══ GIVEN MATERIAL ══
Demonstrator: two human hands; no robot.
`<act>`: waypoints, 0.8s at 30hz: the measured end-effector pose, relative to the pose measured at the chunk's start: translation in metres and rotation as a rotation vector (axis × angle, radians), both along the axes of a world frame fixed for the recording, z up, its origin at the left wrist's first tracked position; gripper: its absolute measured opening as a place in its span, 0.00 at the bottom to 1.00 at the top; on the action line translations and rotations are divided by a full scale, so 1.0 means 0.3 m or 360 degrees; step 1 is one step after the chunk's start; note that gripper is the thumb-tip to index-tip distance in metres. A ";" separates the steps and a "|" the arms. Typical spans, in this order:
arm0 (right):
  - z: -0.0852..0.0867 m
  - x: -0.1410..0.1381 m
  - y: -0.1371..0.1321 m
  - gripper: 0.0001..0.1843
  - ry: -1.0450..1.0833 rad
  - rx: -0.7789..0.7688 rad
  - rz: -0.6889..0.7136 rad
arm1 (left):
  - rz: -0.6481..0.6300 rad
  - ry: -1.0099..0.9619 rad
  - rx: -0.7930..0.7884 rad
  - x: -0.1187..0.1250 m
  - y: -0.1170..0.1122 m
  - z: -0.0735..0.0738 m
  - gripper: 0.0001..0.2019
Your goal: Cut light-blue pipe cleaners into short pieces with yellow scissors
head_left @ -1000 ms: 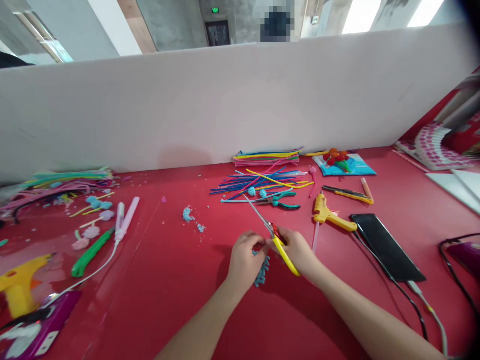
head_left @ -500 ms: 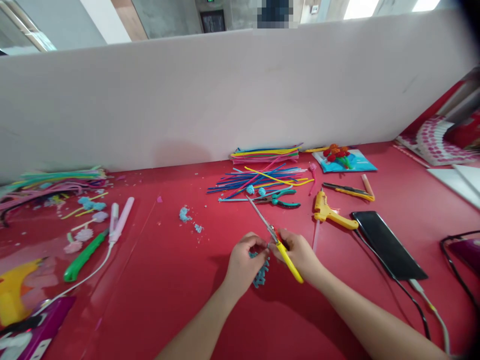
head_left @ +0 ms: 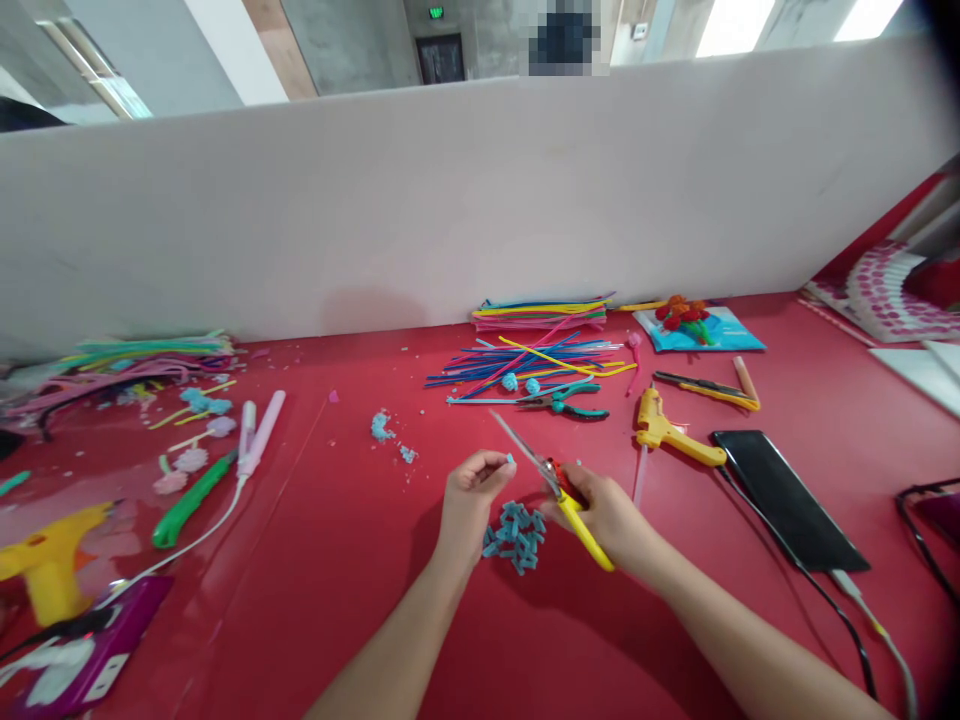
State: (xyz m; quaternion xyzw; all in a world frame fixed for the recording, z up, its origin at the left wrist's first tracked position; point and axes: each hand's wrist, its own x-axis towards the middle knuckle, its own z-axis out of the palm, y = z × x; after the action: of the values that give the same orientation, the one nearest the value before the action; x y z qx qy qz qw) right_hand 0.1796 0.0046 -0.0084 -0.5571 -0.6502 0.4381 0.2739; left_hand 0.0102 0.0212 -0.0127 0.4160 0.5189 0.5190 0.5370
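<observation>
My left hand (head_left: 466, 498) pinches a short blue pipe-cleaner piece (head_left: 508, 460) between thumb and fingertips, just above the red table (head_left: 337, 600). My right hand (head_left: 604, 512) grips yellow-handled scissors (head_left: 551, 485), whose blades point up and left toward that piece. Between the two hands, on the table, lies a small pile of cut blue pipe-cleaner bits (head_left: 516, 535).
Behind the hands lie loose pipe cleaners (head_left: 525, 358), teal pliers (head_left: 566, 400), a yellow glue gun (head_left: 667, 430), a black phone (head_left: 787, 495) with cable, and a white partition wall (head_left: 450, 200). At left are a green knife (head_left: 187, 500), another glue gun (head_left: 45, 560) and more pipe cleaners (head_left: 127, 360).
My left hand has lifted off the blue bits and drawn left, now pinching one small piece. The pile of blue bits lies exposed between my hands. The scissors stay in my right hand.
</observation>
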 end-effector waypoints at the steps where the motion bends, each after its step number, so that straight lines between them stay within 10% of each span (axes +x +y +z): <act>1: 0.004 0.002 -0.002 0.11 -0.0100 0.0055 -0.0009 | 0.0028 -0.0054 -0.0014 -0.001 0.001 -0.006 0.06; 12: -0.003 0.031 -0.011 0.12 -0.1052 0.0590 0.0165 | 0.0238 -0.0485 -0.0008 -0.005 -0.004 0.003 0.05; 24: -0.038 0.023 -0.020 0.17 -0.1301 0.0801 0.0222 | 0.0173 -0.0669 0.0040 -0.009 -0.001 0.020 0.02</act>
State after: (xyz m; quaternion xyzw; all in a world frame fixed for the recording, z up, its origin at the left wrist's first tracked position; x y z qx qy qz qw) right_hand 0.1865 -0.0014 -0.0199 -0.5550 -0.8262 0.0298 0.0922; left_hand 0.0076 0.0210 -0.0066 0.2768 0.4108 0.6289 0.5993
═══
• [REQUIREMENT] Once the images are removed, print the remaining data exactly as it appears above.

• [YOUR SOLUTION]
Demonstrator: two human hands; no robot.
`<act>`: waypoints, 0.8s at 30hz: the measured end-effector pose, relative to the pose measured at the chunk's start: translation in metres and rotation as a rotation vector (axis × angle, radians), both along the axes of a world frame fixed for the recording, z up, its origin at the left wrist's first tracked position; gripper: its absolute measured opening as a place in its span, 0.00 at the bottom to 1.00 at the top; on the action line translations and rotations are divided by a full scale, so 1.0 means 0.3 m or 360 degrees; step 1 is one step after the chunk's start; note that gripper is the thumb-tip to index-tip distance in metres. A ";" separates the steps and a "|" the arms. Typical spans, in this order:
arm0 (right):
  - z: -0.0852..0.0867 m
  - x: -0.1410..0.1381 m
  - y: -0.1371..0.1321 m
  - gripper: 0.0001..0.1843
  - ry: -1.0450..1.0833 rad
  - rx: -0.7789..0.7688 rad
  - rz: -0.6889..0.7136 rad
arm1 (left):
  - rz: -0.6481..0.6300 rad
  - ry: -1.0099..0.9619 rad
  - rx: -0.7930..0.7884 rad
  - x: -0.1187..0.1250 m
  - y: -0.1170..0.1122 m
  - z: -0.0735..0.0738 m
  - gripper: 0.0001..0.2019
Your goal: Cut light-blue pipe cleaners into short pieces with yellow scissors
head_left @ -1000 ms: 
head_left @ -500 ms: 
head_left @ +0 ms: 
State: (xyz m; quaternion xyzw; all in a world frame fixed for the recording, z up, its origin at the left wrist's first tracked position; point and axes: each hand's wrist, its own x-axis towards the middle knuckle, its own z-axis out of the palm, y = z × x; after the action: of the values that give the same orientation, the one nearest the value before the action; x y z qx qy qz qw) right_hand 0.1796 0.0046 -0.0084 -0.5571 -0.6502 0.4381 0.2739; left_hand 0.0102 0.0212 -0.0127 0.4160 0.5189 0.5190 0.5370
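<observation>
My left hand (head_left: 466, 498) pinches a short blue pipe-cleaner piece (head_left: 508, 460) between thumb and fingertips, just above the red table (head_left: 337, 600). My right hand (head_left: 604, 512) grips yellow-handled scissors (head_left: 551, 485), whose blades point up and left toward that piece. Between the two hands, on the table, lies a small pile of cut blue pipe-cleaner bits (head_left: 516, 535).
Behind the hands lie loose pipe cleaners (head_left: 525, 358), teal pliers (head_left: 566, 400), a yellow glue gun (head_left: 667, 430), a black phone (head_left: 787, 495) with cable, and a white partition wall (head_left: 450, 200). At left are a green knife (head_left: 187, 500), another glue gun (head_left: 45, 560) and more pipe cleaners (head_left: 127, 360).
My left hand has lifted off the blue bits and drawn left, now pinching one small piece. The pile of blue bits lies exposed between my hands. The scissors stay in my right hand.
</observation>
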 end-effector waypoints at the steps where the motion bends, each after its step number, so that straight lines between them stay within 10% of each span (axes +x +y +z): <act>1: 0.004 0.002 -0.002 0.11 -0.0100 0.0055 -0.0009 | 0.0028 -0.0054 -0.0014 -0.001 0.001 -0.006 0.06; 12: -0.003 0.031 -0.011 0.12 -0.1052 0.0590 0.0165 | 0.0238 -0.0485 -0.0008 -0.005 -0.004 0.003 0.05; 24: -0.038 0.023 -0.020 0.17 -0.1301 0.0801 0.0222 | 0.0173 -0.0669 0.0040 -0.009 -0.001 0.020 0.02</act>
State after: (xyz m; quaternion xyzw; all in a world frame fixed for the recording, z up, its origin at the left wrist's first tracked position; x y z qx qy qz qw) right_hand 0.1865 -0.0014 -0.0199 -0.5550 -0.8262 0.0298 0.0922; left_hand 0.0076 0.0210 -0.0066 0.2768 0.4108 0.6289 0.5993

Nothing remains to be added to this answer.